START Given entries
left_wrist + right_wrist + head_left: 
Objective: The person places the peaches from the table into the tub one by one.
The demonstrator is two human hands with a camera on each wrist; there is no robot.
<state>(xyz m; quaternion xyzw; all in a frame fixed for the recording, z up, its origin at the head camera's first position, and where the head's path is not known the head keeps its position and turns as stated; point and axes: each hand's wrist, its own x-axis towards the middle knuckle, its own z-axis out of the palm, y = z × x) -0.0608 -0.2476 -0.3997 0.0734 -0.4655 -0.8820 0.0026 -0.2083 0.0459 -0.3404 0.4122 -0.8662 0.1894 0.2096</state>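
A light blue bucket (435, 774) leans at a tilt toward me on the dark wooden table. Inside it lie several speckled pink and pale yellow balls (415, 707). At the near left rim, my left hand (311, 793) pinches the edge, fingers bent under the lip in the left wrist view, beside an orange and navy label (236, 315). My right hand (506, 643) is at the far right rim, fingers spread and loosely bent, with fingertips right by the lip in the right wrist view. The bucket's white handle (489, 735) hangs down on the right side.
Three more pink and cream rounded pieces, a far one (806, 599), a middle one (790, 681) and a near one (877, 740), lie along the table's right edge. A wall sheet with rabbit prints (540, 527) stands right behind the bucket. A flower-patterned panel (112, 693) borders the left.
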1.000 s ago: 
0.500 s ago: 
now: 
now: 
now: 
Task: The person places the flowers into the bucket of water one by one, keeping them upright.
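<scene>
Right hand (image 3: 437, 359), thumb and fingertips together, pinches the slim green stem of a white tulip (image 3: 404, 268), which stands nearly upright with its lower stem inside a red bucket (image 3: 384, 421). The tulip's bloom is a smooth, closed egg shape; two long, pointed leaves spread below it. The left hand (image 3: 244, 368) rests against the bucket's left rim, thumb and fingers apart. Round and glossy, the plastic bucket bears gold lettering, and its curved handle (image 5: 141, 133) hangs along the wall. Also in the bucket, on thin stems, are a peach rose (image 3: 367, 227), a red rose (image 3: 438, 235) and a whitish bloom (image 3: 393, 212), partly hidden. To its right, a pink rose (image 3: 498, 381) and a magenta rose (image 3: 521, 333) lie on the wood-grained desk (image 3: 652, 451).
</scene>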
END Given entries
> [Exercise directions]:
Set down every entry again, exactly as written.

> [Exercise answer]:
left_wrist + right_wrist + head_left: 
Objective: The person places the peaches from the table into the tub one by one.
The demonstrator is two human hands with a camera on each wrist; there is no robot.
<state>(xyz m; quaternion xyzw; all in a frame fixed for the recording, z up, its origin at the head camera's first position, and where the head's path is not known the head keeps its position and turns as stated; point and axes: each hand's wrist, its own x-axis towards the middle knuckle, its own z-axis out of the palm, y = z × x) -0.0608 -0.2476 -0.3997 0.0734 -0.4655 -0.8820 0.0026 -0.2083 0.0459 -0.3404 0.4122 -0.8662 0.1894 0.2096</state>
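A light blue bucket (435, 774) leans at a tilt toward me on the dark wooden table. Inside it lie several speckled pink and pale yellow balls (415, 707). At the near left rim, my left hand (311, 793) pinches the edge, fingers bent under the lip in the left wrist view, beside an orange and navy label (236, 315). My right hand (506, 643) is at the far right rim, fingers spread and loosely bent, with fingertips right by the lip in the right wrist view. The bucket's white handle (489, 735) hangs down on the right side.
Three more pink and cream rounded pieces, a far one (806, 599), a middle one (790, 681) and a near one (877, 740), lie along the table's right edge. A wall sheet with rabbit prints (540, 527) stands right behind the bucket. A flower-patterned panel (112, 693) borders the left.
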1.000 s ago: 
0.500 s ago: 
now: 
now: 
now: 
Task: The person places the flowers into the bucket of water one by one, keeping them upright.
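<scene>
Right hand (image 3: 437, 359), thumb and fingertips together, pinches the slim green stem of a white tulip (image 3: 404, 268), which stands nearly upright with its lower stem inside a red bucket (image 3: 384, 421). The tulip's bloom is a smooth, closed egg shape; two long, pointed leaves spread below it. The left hand (image 3: 244, 368) rests against the bucket's left rim, thumb and fingers apart. Round and glossy, the plastic bucket bears gold lettering, and its curved handle (image 5: 141, 133) hangs along the wall. Also in the bucket, on thin stems, are a peach rose (image 3: 367, 227), a red rose (image 3: 438, 235) and a whitish bloom (image 3: 393, 212), partly hidden. To its right, a pink rose (image 3: 498, 381) and a magenta rose (image 3: 521, 333) lie on the wood-grained desk (image 3: 652, 451).
</scene>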

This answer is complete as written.